RNA was collected and purified with the PureLink RNA Mini Kit (Thermo Fisher Scientific; for RNA isolation from HUVECs and bENd3 cells) or RNeasy Micro Kit (QIAGEN; for RNA isolation from choroidal ECs) and converted to cDNA using the iScript cDNA synthesis kit (Bio-Rad) or the SuperScript III First Strand cDNA synthesis kit (Thermo Fisher Scientific), respectively. RNA expression analysis was performed with TaqMan Fast Universal PCR Master Mix (Thermo Fisher Scientific) using premade primer sets (IDT Integrated DNA Technologies). For comparison of gene expression between conditions, mRNA levels were normalized to the housekeeping gene RNA18S5 (human) or Actb (murine).

Protein extraction and immunoblotting

Protein extraction and immunoblot analysis were performed using a modified Laemmli sample buffer (125 mM Tris-HCl, pH 6.8 buffer containing 2% SDS and 10% glycerol) or RIPA Lysis and Extraction Buffer (Thermo Fisher Scientific) in the presence of protease and phosphatase inhibitors (Roche). Lysates were separated by SDS-PAGE under reducing conditions, transferred to a nitrocellulose or PVDF membrane, and analyzed by immunoblotting. Primary antibodies and appropriate secondary antibodies are listed in Supplementary Table 1. The signal was detected using the ECL or Femto system (Thermo Fisher Scientific) according to the manufacturer’s instructions. Densitometric quantifications of bands were done with Fiji software.

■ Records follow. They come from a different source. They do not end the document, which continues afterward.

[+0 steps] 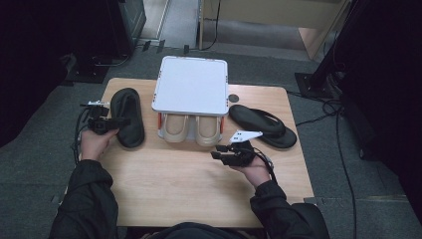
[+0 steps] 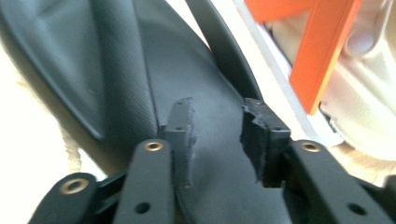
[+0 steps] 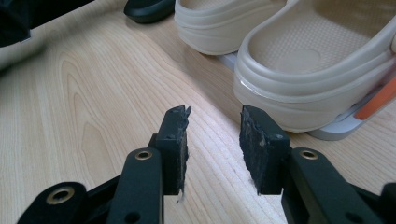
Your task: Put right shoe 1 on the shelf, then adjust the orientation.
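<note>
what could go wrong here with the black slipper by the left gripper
1. The left gripper has open jaws over the black slipper, whose soft upper lies between the pads without being pressed; closing now may pinch only a fold that slips out.
2. The slipper lies close beside the white rack with the beige clogs, so dragging it sideways could knock the orange post.

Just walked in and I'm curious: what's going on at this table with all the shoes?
A person sits at a wooden table with a gripper in each hand. The left gripper is open over a black slipper lying left of a small white shoe rack. A beige pair sits in the rack. The right gripper waits open in front of it, holding nothing.
</note>
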`<state>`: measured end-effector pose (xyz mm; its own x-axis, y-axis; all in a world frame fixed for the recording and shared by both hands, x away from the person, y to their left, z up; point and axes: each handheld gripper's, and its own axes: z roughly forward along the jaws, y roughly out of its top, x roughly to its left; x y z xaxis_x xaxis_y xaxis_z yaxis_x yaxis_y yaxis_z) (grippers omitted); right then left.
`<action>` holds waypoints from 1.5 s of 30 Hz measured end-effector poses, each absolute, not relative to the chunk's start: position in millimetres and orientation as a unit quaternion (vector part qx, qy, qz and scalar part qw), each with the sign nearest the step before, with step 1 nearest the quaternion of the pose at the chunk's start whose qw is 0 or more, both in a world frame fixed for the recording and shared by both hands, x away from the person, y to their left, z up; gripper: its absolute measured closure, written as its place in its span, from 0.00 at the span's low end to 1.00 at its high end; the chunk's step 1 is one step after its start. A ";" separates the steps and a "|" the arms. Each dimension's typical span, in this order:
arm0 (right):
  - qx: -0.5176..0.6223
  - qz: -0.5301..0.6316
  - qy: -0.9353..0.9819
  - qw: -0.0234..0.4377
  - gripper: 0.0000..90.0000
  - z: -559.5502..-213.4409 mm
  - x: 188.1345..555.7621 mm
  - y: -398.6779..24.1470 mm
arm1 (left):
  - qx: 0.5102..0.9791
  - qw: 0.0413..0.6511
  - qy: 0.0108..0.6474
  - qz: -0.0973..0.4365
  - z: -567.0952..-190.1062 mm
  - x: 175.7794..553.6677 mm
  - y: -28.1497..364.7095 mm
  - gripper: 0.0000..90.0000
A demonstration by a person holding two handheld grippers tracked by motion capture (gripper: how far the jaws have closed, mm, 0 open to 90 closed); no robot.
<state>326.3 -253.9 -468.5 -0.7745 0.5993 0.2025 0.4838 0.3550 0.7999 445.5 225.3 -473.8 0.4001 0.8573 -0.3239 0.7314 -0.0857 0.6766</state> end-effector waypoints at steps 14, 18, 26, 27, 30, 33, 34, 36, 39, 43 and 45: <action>0.334 0.461 0.820 0.061 0.69 -469.1 326.4 -254.3 | 0.712 0.396 0.569 0.111 -475.9 460.3 249.4 0.59; 0.335 0.458 0.822 0.060 0.69 -469.8 326.3 -254.0 | 0.714 0.397 0.566 0.112 -483.5 464.8 250.6 0.59; 0.336 0.459 0.820 0.063 0.69 -471.1 322.8 -255.4 | 0.723 0.385 0.561 0.118 -490.5 479.4 238.9 0.58; 0.339 0.457 0.820 0.062 0.69 -471.1 322.4 -255.9 | 0.725 0.385 0.558 0.120 -491.6 480.8 236.6 0.58; 0.341 0.459 0.818 0.064 0.69 -471.1 321.2 -258.0 | 0.726 0.383 0.558 0.120 -492.0 484.8 233.2 0.58; 0.344 0.459 0.816 0.066 0.69 -471.4 320.2 -259.8 | 0.723 0.380 0.562 0.127 -492.7 487.1 232.4 0.64; 0.344 0.459 0.816 0.066 0.69 -471.9 320.0 -260.3 | 0.723 0.379 0.564 0.127 -492.5 487.4 232.8 0.67; 0.346 0.459 0.816 0.067 0.69 -472.5 319.6 -260.6 | 0.720 0.380 0.567 0.123 -492.5 488.2 233.9 0.71; 0.348 0.459 0.814 0.067 0.69 -472.6 319.0 -261.0 | 0.717 0.379 0.574 0.116 -491.5 489.0 234.3 0.73; 0.350 0.459 0.814 0.066 0.69 -472.7 318.5 -261.8 | 0.709 0.381 0.583 0.111 -490.4 489.0 234.9 0.75; 0.350 0.460 0.813 0.067 0.69 -472.6 318.7 -262.1 | 0.702 0.388 0.588 0.102 -490.0 488.5 236.5 0.76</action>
<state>318.7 -262.1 -472.6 -0.7463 0.6306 0.2132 0.5071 0.3312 0.7957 488.5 236.5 -490.0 0.2876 0.9049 -0.3137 0.7467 -0.0067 0.6652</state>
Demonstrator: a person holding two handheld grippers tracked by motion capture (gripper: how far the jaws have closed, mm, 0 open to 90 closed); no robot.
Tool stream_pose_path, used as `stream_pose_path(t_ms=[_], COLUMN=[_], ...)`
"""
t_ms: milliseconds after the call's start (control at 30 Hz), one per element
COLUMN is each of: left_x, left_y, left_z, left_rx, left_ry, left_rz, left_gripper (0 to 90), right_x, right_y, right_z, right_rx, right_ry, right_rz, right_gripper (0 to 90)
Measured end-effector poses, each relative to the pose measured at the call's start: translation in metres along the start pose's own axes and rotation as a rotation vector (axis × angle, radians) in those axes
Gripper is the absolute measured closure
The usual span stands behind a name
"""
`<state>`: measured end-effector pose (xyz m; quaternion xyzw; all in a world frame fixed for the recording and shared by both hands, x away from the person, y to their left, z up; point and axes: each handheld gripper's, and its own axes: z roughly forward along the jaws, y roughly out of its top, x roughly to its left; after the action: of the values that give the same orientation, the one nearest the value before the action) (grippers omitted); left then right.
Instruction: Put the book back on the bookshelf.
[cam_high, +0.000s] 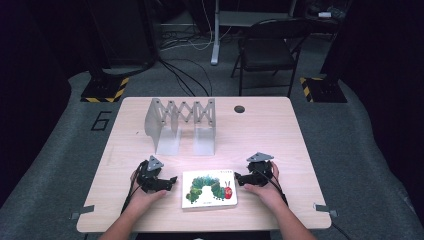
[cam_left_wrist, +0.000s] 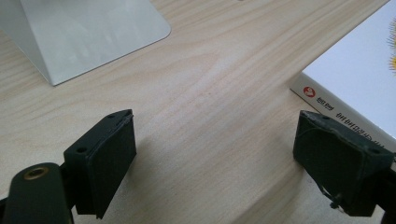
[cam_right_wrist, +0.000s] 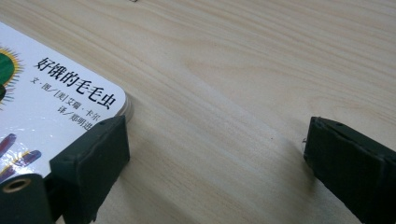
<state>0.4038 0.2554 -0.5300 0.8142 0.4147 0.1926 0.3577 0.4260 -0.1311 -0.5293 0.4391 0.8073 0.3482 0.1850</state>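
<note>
Count: one picture book (cam_high: 209, 189), one grey folding rack (cam_high: 181, 125), one table (cam_high: 265, 135), two grippers, one folding chair (cam_high: 267, 50).

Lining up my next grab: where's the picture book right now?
In the high view, the book lies flat near the table's front edge, between the left gripper and right gripper, before the metal rack.

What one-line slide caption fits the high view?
Two hand-held grippers, left and right, flank a caterpillar picture book before a metal book rack.
</note>
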Motion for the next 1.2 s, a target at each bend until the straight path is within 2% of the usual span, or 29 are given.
stream_pose_path(t_ms=[167,233,300,333,467,633,667,733,867,967,1000,1100,1133,1167,1200], left_x=[0.001,-0.001,0.000,0.000,0.000,-0.001,-0.002,-0.002,-0.002,-0.003,-0.005,-0.006,-0.007,-0.008,-0.010], left_y=[0.000,-0.001,-0.002,-0.001,-0.001,-0.002,-0.002,-0.002,-0.002,-0.001,-0.001,0.000,0.001,0.002,0.003], left_z=[-0.001,-0.001,-0.002,-0.002,-0.004,-0.004,-0.003,-0.003,-0.004,-0.004,-0.004,-0.005,-0.006,-0.007,-0.009], left_rx=[0.011,-0.003,0.002,0.001,0.017,0.014,0.000,-0.005,0.004,0.005,-0.008,0.005,0.007,0.009,-0.005], left_ry=[-0.003,0.005,0.003,0.004,0.002,0.007,0.019,0.010,0.009,0.014,0.020,0.016,0.012,0.011,0.003], left_rz=[0.008,-0.008,-0.003,-0.002,-0.002,-0.010,-0.012,-0.012,-0.012,-0.013,-0.026,-0.022,-0.012,-0.010,-0.008], left_gripper=[13.0,13.0,13.1,13.1,13.3,13.9,14.0,16.7,18.1,20.1,23.1,24.4,24.4,25.1,25.3], right_x=[0.000,0.000,0.000,0.002,0.001,0.001,0.001,0.000,0.001,0.001,0.001,0.000,0.000,0.001,0.000], right_y=[-0.001,0.000,0.000,0.001,0.001,0.001,0.001,0.001,0.001,0.001,0.002,0.003,0.004,0.005,0.007], right_z=[-0.001,0.000,0.001,0.002,0.002,0.002,0.002,0.002,0.002,0.001,-0.002,-0.003,-0.004,-0.004,-0.006], right_rx=[0.001,0.001,0.002,-0.001,0.002,0.002,0.001,0.010,0.006,-0.004,0.010,0.008,0.014,0.015,0.033], right_ry=[0.002,0.000,-0.005,-0.014,-0.013,-0.010,-0.010,-0.012,-0.011,-0.002,0.005,0.004,0.007,0.004,0.006], right_rz=[-0.004,-0.007,-0.011,0.013,0.013,0.018,0.019,0.002,0.007,0.005,-0.014,-0.012,-0.016,0.010,0.014], right_gripper=[6.0,5.2,3.8,3.1,2.2,1.9,1.9,1.9,2.9,8.2,14.2,17.5,20.9,25.8,31.5])
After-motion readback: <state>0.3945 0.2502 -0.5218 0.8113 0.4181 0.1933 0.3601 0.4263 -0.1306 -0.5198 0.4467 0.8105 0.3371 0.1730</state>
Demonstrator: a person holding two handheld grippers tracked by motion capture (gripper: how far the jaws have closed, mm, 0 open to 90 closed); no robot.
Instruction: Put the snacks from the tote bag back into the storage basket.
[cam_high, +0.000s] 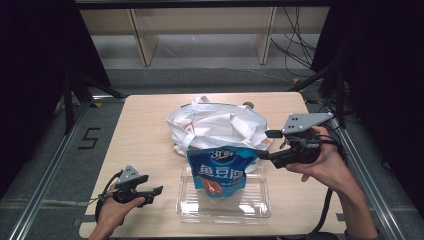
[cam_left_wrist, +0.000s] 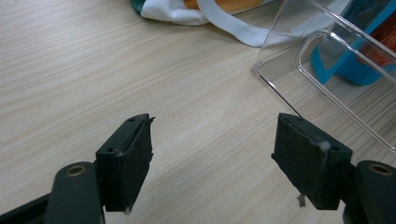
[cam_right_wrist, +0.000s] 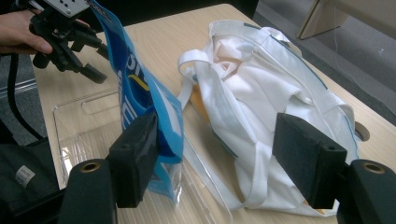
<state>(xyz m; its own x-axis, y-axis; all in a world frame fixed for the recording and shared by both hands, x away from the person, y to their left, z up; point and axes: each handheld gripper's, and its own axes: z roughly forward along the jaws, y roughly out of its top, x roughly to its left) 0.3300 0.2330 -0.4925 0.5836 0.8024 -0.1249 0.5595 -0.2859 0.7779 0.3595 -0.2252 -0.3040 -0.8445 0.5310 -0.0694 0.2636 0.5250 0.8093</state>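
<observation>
Left hand (cam_high: 112, 212) sits low at the near-left corner of the worktop (cam_high: 145, 125), palm wrapped around the left gripper (cam_high: 150, 192), which points right toward the clear plastic tray (cam_high: 225, 207). Its jaws stand wide apart with nothing between them; in the left gripper view they hang just above bare wood grain, with the tray's (cam_left_wrist: 322, 70) corner up and to the right, near but not touching. Tray is transparent, rectangular, with rounded corners, and lies flat at the near centre of the worktop. Blue snack pouch (cam_high: 218, 172) stands upright in the tray's far half, leaning slightly; blue with white lettering and a white top band, orange-red picture lower down, glossy and a bit crumpled. Behind it, touching or just beside the tray's far edge, a white cloth tote bag (cam_high: 215, 125) lies slumped and open, straps loose over the top, something orange showing inside. Right hand (cam_high: 327, 165) comes in from the near right, forearm angled up and left, holding the right gripper (cam_high: 262, 150) level with its grey plate (cam_high: 305, 121) on top and the tips at the pouch's upper right corner. In the right gripper view its jaws are spread wide: the left jaw is next to the pouch's (cam_right_wrist: 140, 93) edge, can't tell if it touches; the right jaw is in front of the tote bag (cam_right_wrist: 261, 93), no grip on either.
</observation>
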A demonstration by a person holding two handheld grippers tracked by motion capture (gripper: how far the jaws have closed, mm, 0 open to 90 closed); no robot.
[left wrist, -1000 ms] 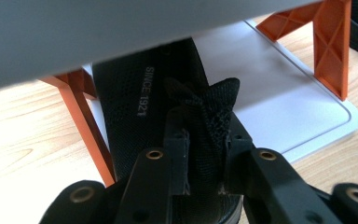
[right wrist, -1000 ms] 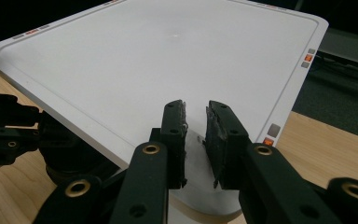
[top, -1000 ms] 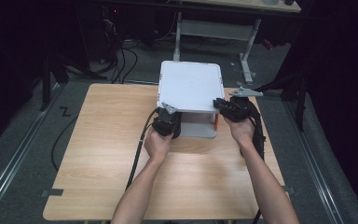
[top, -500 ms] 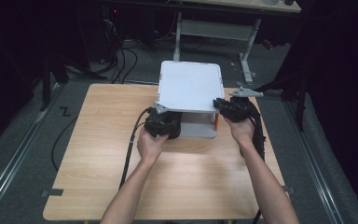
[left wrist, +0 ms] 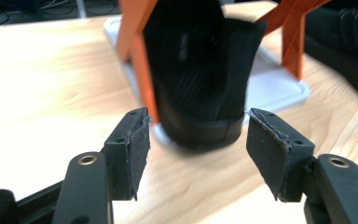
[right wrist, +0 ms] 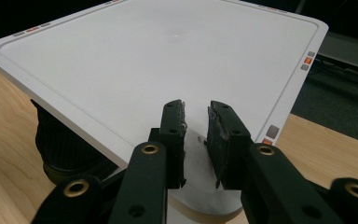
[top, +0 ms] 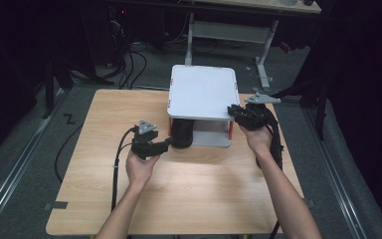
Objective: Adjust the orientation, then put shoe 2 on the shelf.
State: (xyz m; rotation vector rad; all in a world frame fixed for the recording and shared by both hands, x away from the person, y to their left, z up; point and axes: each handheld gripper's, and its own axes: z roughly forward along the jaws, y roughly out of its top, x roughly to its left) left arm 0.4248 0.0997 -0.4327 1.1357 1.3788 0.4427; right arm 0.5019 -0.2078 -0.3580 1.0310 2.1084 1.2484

Analysis of single-cell transcriptomics datasets of the human and mouse eye

Human

Data from Voigt et al.70 were downloaded from the Gene Expression Omnibus (GEO; accession number GSE135922) and analyzed using Seurat (v3.1.5)65. Briefly, the data was normalized (NormalizeData function), followed by the identification of the top 2000 highly variable genes (FindVariableFeatures function) and scaling of the data (ScaleData function). The resulting data was then summarized by principal component analysis (PCA; RunPCA function) and subclustered (FindClusters function, resolution 0.5, using the top-25 principal components), followed by visualization using uniform manifold approximation and projection (UMAP; runUMAP function). Subclusters were annotated based on cellular lineages and reported marker genes in the original publication, and the DotPlot() function was used for dot plot heatmap visualization of marker genes. Data from Lehman et al.71 were downloaded from GEO (accession number GSE135167). Log-fold change values were extracted for every candidate gene, followed by heatmap visualization using the ComplexHeatmap R package (2.12.1; Euclidean distance, average linkage). Tcf4 was not present in this dataset.

Mouse

Data from Lehman et al.71 were downloaded from GEO (accession number GSE135167). Log-fold change values were extracted for every candidate gene, followed by heatmap visualization using the ComplexHeatmap R package (2.12.1; Euclidean distance, average linkage). Tcf4 was not present in this dataset.

Statistics and reproducibility

In vitro and in vivo functional tests were performed using at least three independent biological repeats as specified in the respective legends. Each independent replicate of the in vivo CNV assay was performed using choroids from three mice (six eyes) per condition. Data are represented as mean ± SEM. Source data of the quantified data of the main figures are listed in Supplementary Data 2. When comparing two groups for a single parameter, an unpaired two-tailed t-test was used, while for three groups, one-way ANOVA with Tukey post-hoc test for multiple group comparisons tests was used (in GraphPad Prism10), a χ2 test was used for mosaic spheroid assay; p-value < 0.05 was considered significant.

Reporting summary

Further information on research design is available in the Nature Portfolio Reporting Summary linked to this article.